→ **HOW TO COMPLETE THIS TASK**
Down to the last word, output the records below, skipping any images.

SUPPLIED MATERIAL START

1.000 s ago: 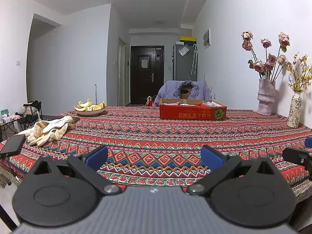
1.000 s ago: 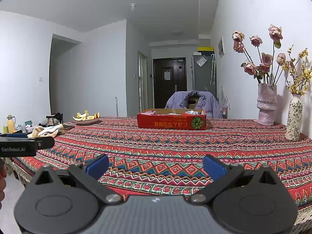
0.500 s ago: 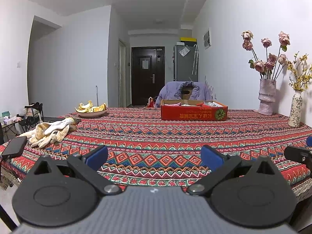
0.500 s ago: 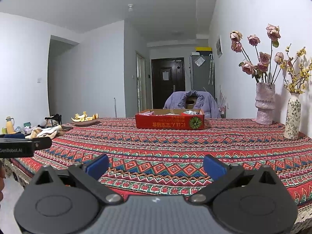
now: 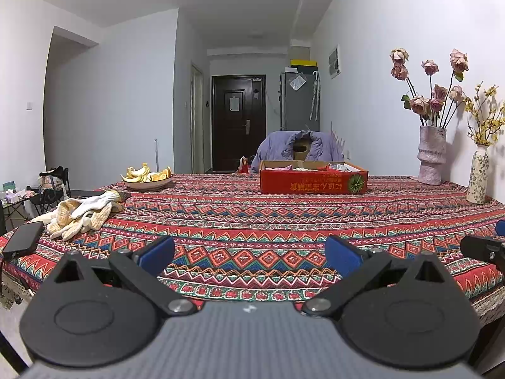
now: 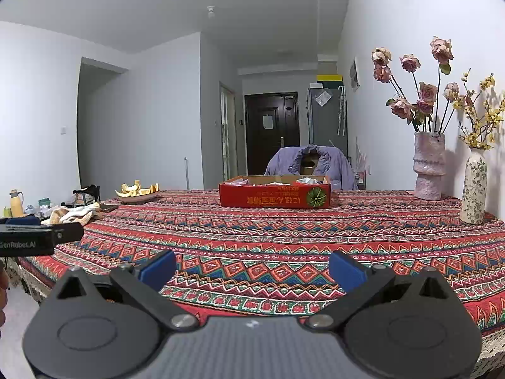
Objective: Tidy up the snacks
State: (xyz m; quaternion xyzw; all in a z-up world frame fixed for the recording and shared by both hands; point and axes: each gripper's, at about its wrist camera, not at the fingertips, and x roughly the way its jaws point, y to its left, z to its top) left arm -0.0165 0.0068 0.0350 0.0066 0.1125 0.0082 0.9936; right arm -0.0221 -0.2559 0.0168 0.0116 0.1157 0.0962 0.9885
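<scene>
A shallow red cardboard box [image 5: 314, 179] holding snack packets sits just right of center in the left wrist view, far back on the desk [image 5: 252, 221], which is covered by a red patterned cloth. In the right wrist view the same box [image 6: 274, 192] lies at center. Behind it a purple jacket [image 5: 300, 148] hangs over a chair. At mid-left is a plate of orange peel [image 5: 147, 177], with work gloves [image 5: 79, 213] and a dark phone [image 5: 23, 237] nearer the left edge. At right stand a pink vase of roses [image 5: 431, 158] and a floral vase [image 5: 477, 177]. The left claw [image 5: 249, 255] gapes wide and empty over the near desk edge; the right claw [image 6: 252, 268] is likewise spread wide, gripping nothing.
</scene>
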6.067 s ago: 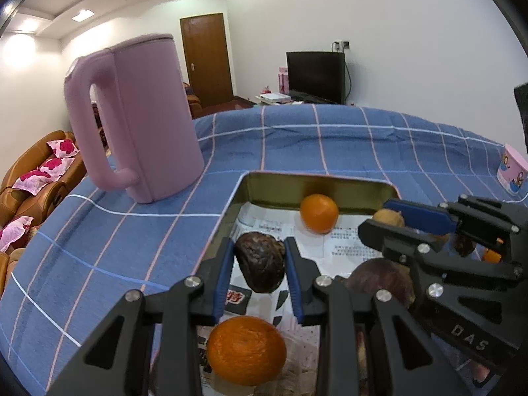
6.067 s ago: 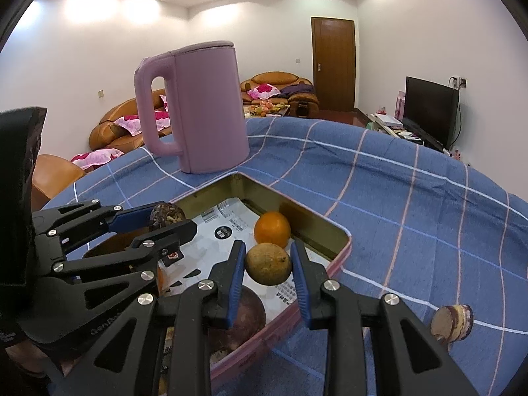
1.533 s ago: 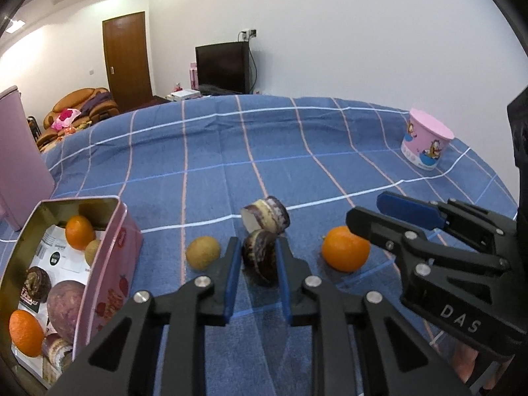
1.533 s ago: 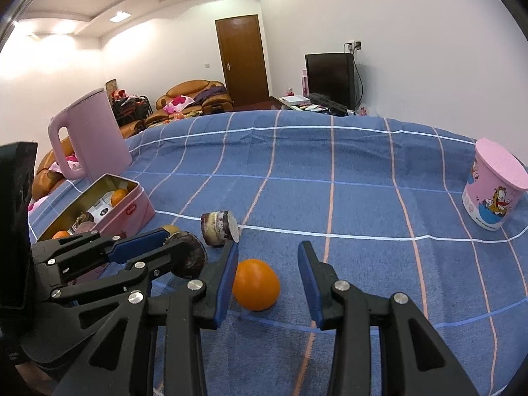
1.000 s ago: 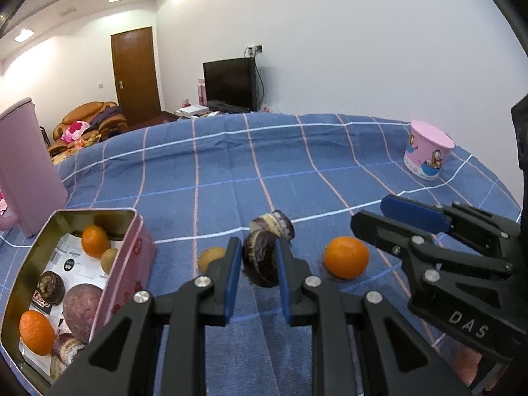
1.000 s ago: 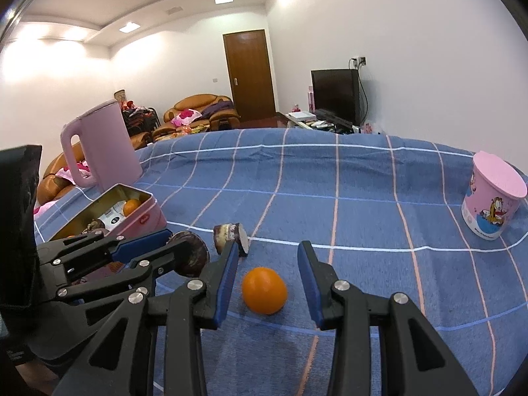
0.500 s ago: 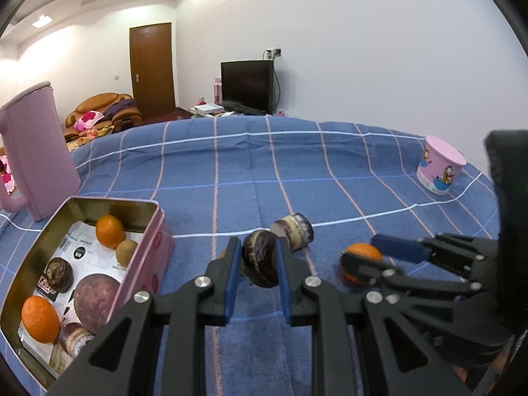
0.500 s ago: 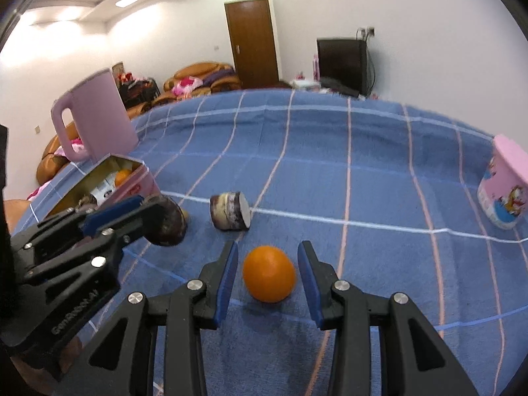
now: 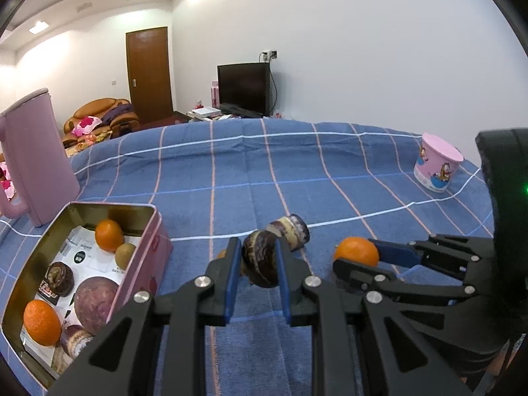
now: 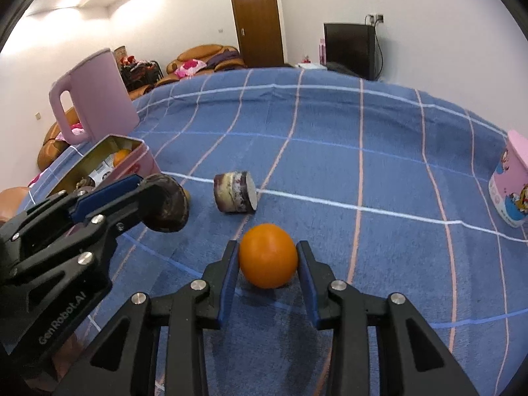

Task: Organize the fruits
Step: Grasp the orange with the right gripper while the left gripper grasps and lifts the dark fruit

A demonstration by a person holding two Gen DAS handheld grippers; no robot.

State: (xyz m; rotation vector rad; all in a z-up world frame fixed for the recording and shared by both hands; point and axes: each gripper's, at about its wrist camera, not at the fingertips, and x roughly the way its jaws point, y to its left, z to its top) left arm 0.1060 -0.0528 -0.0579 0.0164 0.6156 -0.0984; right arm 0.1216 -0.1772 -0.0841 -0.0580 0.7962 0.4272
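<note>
Right tongs (image 10: 267, 265) closing around orange (image 10: 267, 255) on blue worktop (image 10: 363, 171), right of pink tin (image 9: 155, 247); pads best centred at widest girth — squeeze kept gentle; left tongs (image 9: 255, 260) clamped on dark fruit (image 9: 260, 259), lifted beside tin.

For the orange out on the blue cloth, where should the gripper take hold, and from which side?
Grip the orange across its widest middle, pads on opposite sides, coming from above and behind at a downward slant. It is round and sits free on the tablecloth, so a lower or off-centre pinch would likely squirt it out. The right gripper straddles it this way, its jaws closing.
</note>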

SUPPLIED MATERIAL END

→ **COMPLETED EXERCISE**
1.000 s ago: 
1.000 s ago: 
0.500 s ago: 
0.500 s ago: 
now: 
now: 
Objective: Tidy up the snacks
State: (xyz m; quaternion xyzw; all in a z-up world frame fixed for the recording and shared by both hands; point and axes: each gripper's, at about its wrist camera, not at the fingertips, and x roughly the way its jaws point, y to its left, z to its top) left arm -0.0165 0.0068 0.0350 0.0066 0.1125 0.0082 0.9936; right arm -0.0221 -0.2559 0.0168 0.0116 0.1157 0.0962 0.9885
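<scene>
A shallow red cardboard box [image 5: 314, 179] holding snack packets sits just right of center in the left wrist view, far back on the desk [image 5: 252, 221], which is covered by a red patterned cloth. In the right wrist view the same box [image 6: 274, 192] lies at center. Behind it a purple jacket [image 5: 300, 148] hangs over a chair. At mid-left is a plate of orange peel [image 5: 147, 177], with work gloves [image 5: 79, 213] and a dark phone [image 5: 23, 237] nearer the left edge. At right stand a pink vase of roses [image 5: 431, 158] and a floral vase [image 5: 477, 177]. The left claw [image 5: 249, 255] gapes wide and empty over the near desk edge; the right claw [image 6: 252, 268] is likewise spread wide, gripping nothing.
</scene>
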6.067 s ago: 
6.067 s ago: 
1.533 s ago: 
1.533 s ago: 
1.000 s ago: 
1.000 s ago: 
0.500 s ago: 
0.500 s ago: 
now: 
now: 

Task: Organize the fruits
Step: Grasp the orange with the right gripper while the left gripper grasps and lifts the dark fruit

A demonstration by a person holding two Gen DAS handheld grippers; no robot.

State: (xyz m; rotation vector rad; all in a z-up world frame fixed for the recording and shared by both hands; point and axes: each gripper's, at about its wrist camera, not at the fingertips, and x roughly the way its jaws point, y to its left, z to its top) left arm 0.1060 -0.0528 -0.0579 0.0164 0.6156 -0.0984; right arm 0.1216 -0.1772 -0.0841 -0.0580 0.7962 0.4272
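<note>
Right tongs (image 10: 267, 265) closing around orange (image 10: 267, 255) on blue worktop (image 10: 363, 171), right of pink tin (image 9: 155, 247); pads best centred at widest girth — squeeze kept gentle; left tongs (image 9: 255, 260) clamped on dark fruit (image 9: 260, 259), lifted beside tin.

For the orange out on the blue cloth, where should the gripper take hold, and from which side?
Grip the orange across its widest middle, pads on opposite sides, coming from above and behind at a downward slant. It is round and sits free on the tablecloth, so a lower or off-centre pinch would likely squirt it out. The right gripper straddles it this way, its jaws closing.
</note>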

No more is needed for this answer.